=== EXERCISE ===
Everything from the first line of the material below through the line containing "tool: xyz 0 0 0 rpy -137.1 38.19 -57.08" is to be printed exactly, and nothing more.

=== PROVIDED DATA ===
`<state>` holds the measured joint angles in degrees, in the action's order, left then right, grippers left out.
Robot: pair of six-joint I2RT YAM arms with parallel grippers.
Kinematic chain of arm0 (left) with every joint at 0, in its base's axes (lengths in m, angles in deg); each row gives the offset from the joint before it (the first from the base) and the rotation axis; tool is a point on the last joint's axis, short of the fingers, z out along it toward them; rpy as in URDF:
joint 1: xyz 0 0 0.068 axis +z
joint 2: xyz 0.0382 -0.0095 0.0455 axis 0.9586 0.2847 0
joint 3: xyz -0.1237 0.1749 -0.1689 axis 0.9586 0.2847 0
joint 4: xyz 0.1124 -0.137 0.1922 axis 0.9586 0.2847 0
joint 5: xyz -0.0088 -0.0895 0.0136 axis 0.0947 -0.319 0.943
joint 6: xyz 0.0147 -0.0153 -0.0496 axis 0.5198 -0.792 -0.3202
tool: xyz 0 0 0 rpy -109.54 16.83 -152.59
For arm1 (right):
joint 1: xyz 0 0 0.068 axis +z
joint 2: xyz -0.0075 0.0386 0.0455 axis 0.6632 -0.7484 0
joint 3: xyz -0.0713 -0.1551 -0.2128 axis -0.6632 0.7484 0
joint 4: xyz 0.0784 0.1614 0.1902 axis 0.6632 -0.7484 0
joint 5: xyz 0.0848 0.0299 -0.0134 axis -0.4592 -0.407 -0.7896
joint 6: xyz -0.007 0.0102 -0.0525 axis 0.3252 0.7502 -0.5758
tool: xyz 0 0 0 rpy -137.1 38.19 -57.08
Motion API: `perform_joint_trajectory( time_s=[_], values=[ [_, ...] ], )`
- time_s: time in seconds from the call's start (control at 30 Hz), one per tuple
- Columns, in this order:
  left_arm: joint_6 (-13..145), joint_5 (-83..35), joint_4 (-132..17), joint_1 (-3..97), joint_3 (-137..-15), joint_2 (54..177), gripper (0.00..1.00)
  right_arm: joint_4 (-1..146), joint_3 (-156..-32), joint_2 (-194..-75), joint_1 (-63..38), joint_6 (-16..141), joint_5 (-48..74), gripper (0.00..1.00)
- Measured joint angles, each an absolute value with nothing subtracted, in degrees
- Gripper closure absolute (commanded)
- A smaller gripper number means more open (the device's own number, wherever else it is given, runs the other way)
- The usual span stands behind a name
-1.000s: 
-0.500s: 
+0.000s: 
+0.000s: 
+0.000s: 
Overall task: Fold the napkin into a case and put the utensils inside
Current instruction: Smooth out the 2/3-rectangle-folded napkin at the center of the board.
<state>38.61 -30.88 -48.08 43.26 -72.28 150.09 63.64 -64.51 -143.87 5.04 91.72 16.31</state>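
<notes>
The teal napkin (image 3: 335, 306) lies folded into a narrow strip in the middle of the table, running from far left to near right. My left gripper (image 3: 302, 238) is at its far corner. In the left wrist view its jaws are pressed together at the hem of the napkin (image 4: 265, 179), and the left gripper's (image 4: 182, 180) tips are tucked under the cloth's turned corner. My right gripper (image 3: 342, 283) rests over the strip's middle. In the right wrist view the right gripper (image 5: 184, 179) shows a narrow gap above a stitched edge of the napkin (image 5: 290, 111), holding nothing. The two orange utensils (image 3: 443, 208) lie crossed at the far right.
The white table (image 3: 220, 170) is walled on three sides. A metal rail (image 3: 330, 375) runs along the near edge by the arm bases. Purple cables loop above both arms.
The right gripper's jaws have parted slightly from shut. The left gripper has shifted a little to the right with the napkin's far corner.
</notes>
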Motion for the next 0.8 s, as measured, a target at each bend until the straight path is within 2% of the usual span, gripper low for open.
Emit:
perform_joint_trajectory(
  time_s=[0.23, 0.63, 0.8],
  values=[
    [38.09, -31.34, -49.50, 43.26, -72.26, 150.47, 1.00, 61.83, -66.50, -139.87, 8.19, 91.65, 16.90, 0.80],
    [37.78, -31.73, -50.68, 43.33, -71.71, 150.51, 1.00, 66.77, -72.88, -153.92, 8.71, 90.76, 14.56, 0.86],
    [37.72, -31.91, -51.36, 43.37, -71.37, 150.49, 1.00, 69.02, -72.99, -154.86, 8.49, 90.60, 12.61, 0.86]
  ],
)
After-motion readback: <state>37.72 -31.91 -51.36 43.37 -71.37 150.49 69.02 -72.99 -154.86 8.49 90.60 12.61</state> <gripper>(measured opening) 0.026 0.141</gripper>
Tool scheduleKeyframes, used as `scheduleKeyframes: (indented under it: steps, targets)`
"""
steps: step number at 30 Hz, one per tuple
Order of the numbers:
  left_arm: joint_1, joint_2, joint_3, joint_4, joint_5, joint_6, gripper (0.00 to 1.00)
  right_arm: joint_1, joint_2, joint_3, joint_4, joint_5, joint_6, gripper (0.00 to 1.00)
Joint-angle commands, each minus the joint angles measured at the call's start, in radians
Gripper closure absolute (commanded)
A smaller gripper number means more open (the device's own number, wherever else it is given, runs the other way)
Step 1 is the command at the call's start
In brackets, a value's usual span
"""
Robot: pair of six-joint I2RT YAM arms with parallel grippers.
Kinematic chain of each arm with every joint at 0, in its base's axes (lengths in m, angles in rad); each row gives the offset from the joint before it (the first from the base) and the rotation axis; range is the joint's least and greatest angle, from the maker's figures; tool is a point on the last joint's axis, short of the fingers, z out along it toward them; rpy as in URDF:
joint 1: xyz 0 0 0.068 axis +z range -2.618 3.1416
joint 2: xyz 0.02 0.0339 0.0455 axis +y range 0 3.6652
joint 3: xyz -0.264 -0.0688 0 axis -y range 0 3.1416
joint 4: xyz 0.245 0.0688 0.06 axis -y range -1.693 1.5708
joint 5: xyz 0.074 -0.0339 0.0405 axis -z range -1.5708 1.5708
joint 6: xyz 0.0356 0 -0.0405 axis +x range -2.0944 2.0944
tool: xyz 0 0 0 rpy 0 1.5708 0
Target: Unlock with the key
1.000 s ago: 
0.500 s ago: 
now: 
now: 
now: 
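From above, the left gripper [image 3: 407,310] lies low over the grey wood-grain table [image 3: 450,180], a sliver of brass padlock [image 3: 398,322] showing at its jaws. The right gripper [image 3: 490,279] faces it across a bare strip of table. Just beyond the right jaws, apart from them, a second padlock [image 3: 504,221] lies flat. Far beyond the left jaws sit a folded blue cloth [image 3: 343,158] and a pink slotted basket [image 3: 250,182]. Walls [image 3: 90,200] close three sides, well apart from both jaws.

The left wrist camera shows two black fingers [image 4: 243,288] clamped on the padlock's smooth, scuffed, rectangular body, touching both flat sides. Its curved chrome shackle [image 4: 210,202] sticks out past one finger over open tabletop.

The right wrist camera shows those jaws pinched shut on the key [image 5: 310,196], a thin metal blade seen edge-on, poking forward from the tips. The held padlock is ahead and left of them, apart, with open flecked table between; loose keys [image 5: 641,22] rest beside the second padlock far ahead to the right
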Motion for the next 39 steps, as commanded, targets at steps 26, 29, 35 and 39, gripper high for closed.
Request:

=== RESPONSE FOR THIS EXERCISE ===
`<state>` holds the measured joint angles in degrees, in the action's order, left then right, grippers left out.
Robot: pair of six-joint I2RT YAM arms with parallel grippers.
Kinematic chain of arm0 (left) with every joint at 0, in its base's axes (lengths in m, angles in deg); each row gives the offset from the joint before it (the first from the base) and the rotation axis; tool is a point on the last joint's axis, short of the fingers, z out along it toward them; rpy as in URDF:
joint 1: xyz 0 0 0.068 axis +z
joint 2: xyz 0.0382 -0.0095 0.0455 axis 0.9586 0.2847 0
joint 3: xyz -0.1237 0.1749 -0.1689 axis 0.9586 0.2847 0
joint 4: xyz 0.1124 -0.137 0.1922 axis 0.9586 0.2847 0
joint 5: xyz -0.0088 -0.0895 0.0136 axis 0.0947 -0.319 0.943
joint 6: xyz 0.0147 -0.0153 -0.0496 axis 0.5198 -0.792 -0.3202
tool: xyz 0 0 0 rpy -109.54 16.83 -152.59
For arm1 (right):
joint 1: xyz 0 0 0.068 axis +z
joint 2: xyz -0.0075 0.0386 0.0455 axis 0.6632 -0.7484 0
joint 3: xyz -0.0713 -0.1551 -0.2128 axis -0.6632 0.7484 0
joint 4: xyz 0.0784 0.1614 0.1902 axis 0.6632 -0.7484 0
joint 5: xyz 0.0848 0.0299 -0.0134 axis -0.4592 -0.407 -0.7896
joint 6: xyz -0.007 0.0102 -0.0525 axis 0.3252 0.7502 -0.5758
tool: xyz 0 0 0 rpy -137.1 38.19 -57.08

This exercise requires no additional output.